## Work order
Output every line of the listing as it stands.

Supplied data section start

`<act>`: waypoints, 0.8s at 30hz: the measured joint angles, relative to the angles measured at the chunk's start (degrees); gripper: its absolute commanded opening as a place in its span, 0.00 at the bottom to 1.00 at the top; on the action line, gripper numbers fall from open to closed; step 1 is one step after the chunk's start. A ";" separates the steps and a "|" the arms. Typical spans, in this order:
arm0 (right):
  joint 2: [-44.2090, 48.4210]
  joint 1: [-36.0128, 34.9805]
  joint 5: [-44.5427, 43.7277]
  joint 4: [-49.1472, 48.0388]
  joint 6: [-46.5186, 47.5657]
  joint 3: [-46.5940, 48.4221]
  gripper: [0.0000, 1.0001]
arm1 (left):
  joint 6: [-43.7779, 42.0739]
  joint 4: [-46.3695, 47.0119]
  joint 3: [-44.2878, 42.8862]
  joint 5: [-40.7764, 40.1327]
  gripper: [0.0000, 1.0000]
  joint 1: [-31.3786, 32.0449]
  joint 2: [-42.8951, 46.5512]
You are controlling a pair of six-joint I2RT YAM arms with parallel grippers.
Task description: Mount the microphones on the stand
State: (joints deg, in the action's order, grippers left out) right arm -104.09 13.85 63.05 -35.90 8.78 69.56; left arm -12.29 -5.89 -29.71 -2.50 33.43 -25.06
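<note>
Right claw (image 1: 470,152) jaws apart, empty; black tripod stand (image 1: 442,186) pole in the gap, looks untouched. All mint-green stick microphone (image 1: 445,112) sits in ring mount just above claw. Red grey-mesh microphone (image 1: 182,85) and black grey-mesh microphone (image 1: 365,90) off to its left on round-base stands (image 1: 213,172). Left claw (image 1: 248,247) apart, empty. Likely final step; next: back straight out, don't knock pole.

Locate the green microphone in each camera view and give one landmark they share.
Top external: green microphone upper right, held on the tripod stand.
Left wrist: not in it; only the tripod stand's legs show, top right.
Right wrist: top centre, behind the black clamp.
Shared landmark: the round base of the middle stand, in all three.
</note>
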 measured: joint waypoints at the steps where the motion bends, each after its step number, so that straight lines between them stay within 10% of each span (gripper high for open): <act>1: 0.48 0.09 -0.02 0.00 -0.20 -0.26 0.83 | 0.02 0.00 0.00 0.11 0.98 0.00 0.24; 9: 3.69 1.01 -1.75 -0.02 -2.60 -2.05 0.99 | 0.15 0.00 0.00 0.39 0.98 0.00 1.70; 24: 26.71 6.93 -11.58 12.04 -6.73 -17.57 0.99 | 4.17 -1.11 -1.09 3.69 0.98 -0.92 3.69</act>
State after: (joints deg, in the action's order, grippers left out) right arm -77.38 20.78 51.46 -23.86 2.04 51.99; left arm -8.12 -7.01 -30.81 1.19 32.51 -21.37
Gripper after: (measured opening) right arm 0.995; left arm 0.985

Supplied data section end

## Answer section
`<act>`: waypoints, 0.8s at 30hz: the measured joint angles, relative to the angles measured at the chunk's start (degrees); gripper: its absolute commanded opening as a place in its span, 0.00 at the bottom to 1.00 at the top; on the action line, gripper numbers fall from open to closed; step 1 is one step after the chunk's start. A ";" separates the steps and a "|" the arms. Typical spans, in this order:
arm0 (right):
  joint 2: [-44.2090, 48.4210]
  joint 1: [-36.0128, 34.9805]
  joint 5: [-44.5427, 43.7277]
  joint 4: [-49.1472, 48.0388]
  joint 6: [-46.5186, 47.5657]
  joint 3: [-46.5940, 48.4221]
  gripper: [0.0000, 1.0001]
arm1 (left):
  joint 6: [-43.7779, 42.0739]
  joint 4: [-46.3695, 47.0119]
  joint 3: [-44.2878, 42.8862]
  joint 5: [-40.7764, 40.1327]
  gripper: [0.0000, 1.0000]
  joint 1: [-31.3786, 32.0449]
  joint 2: [-42.8951, 46.5512]
You are controlling a pair of six-joint I2RT YAM arms with parallel grippers.
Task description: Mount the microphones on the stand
State: (joints deg, in the action's order, grippers left out) right arm -104.09 13.85 63.05 -35.90 8.78 69.56; left arm -12.29 -5.89 -29.71 -2.50 33.43 -25.06
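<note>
Right claw (image 1: 470,152) jaws apart, empty; black tripod stand (image 1: 442,186) pole in the gap, looks untouched. All mint-green stick microphone (image 1: 445,112) sits in ring mount just above claw. Red grey-mesh microphone (image 1: 182,85) and black grey-mesh microphone (image 1: 365,90) off to its left on round-base stands (image 1: 213,172). Left claw (image 1: 248,247) apart, empty. Likely final step; next: back straight out, don't knock pole.

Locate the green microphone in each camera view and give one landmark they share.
Top external: green microphone upper right, held on the tripod stand.
Left wrist: not in it; only the tripod stand's legs show, top right.
Right wrist: top centre, behind the black clamp.
Shared landmark: the round base of the middle stand, in all three.
</note>
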 measured: joint waypoints at the steps where the motion bends, each after its step number, so that straight lines between them stay within 10% of each span (gripper high for open): <act>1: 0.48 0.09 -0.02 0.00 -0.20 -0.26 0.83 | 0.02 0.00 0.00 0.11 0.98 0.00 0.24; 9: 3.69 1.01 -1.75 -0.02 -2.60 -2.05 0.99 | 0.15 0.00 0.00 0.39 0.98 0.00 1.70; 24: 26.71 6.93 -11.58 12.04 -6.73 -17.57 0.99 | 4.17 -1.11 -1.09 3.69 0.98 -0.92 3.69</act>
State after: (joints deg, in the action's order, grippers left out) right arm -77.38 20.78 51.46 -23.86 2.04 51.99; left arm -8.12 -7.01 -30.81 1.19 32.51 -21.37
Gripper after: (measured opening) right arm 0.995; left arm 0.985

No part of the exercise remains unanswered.